Liebe Leser,
gestern hat der Maestro gesprochen. In einem fast präsidialen Rahmen gab Ben Bernanke die erste reguläre Pressekonferenz, die auf Einladung der FED einberufen wurde. Wie Sie wissen bin ich ein großer Fürsprecher von Bernanke. Der FED-Chairman ist klug, er handelt nicht nach geldpolitischen Ideologien, sondern versteht es makroökonomische Aggregate hinter sich zu lassen und das Uhrwerk der Wirtschaft an der Triebfeder zu stimulieren. Bernanke weiß, dass er sich keine Sorgen um die Preisteuerung machen muss, weil über 13 Millionen arbeitslose Amerikaner einen starken Lohnanstieg unmöglich machen. Auch auf den Produktmärkten sind Preiserhöhung momentan kaum durchzusetzen, weil US-Unternehmen noch lange keine volle Produktionsauslastung erreicht haben. Würde General Motors die Autopreise um 10% erhöhen, gingen die Leute eben zum Ford-Händler um die Ecke. Wir merken uns: Bei hoher Arbeitslosigkeit und stillliegenden Fabriken sollte die Notenbank die Geldmenge massiv ausweiten!

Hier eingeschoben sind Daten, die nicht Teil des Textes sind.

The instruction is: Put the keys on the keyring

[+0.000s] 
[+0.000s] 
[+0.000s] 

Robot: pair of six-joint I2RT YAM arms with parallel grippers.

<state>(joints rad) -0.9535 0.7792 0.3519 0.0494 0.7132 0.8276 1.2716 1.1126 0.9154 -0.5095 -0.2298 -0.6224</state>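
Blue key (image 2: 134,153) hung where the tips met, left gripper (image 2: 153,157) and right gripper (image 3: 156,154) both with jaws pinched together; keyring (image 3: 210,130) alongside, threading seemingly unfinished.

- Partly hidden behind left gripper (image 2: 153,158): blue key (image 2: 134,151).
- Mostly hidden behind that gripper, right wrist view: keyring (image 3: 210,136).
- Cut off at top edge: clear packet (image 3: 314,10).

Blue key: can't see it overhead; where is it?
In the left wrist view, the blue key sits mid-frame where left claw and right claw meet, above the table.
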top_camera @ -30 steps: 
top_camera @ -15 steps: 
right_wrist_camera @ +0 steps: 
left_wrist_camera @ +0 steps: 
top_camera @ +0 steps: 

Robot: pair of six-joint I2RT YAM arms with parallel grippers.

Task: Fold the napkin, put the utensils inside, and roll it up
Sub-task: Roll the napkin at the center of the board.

Das eigentliche Meisterstück von Ben Bernanke ist, dass er das Kernproblem der USA erkannt hat. Zu viel Kapital ist in den Händen weniger Amerikaner, die ihr Geld in Staatsanleihen parken, sich keinen realwirtschaftlichen Projekten mehr stellen und deren Sorgen sich um Banalitäten wie ihr Golf-Handicap drehen. Dieser Geldelite entwendet Bernanke jetzt das sorgenfreie Ruhekissen Staatsanleihen. Zinsen zu kassieren, ohne sich dem kapitalistischen Wettbewerb zu stellen, ist unter dem Geldregime von Bernanke nicht länger möglich. Die FED hat bereits US-Staatsanleihen für über eine Billionen Dollar in ihre Bilanz genommen und damit vielen Amerikanern die Droge des risikolosen Zinses abrupt entzogen. “Seid wieder Unternehmer”, schreit Bernanke laut hinaus, “gebraucht euren Verstand und investiert in Firmen”. Der Unternehmer – motiviert von der Aussicht auf die Belohnung, die das kapitalistische System für neue Güter und neue Produktionsverfahren bezahlt – ist die eigentliche Ursache für Wachstum, Wohlstand und technischen Fortschritt. Das Unternehmertum ist das Herz des Kapitalismus. Es gibt den entscheidenden Impuls, der das System vorantreibt. Die Amerikaner können sich glücklich schätzen, Ben Bernanke als obersten Währungshüter zu haben.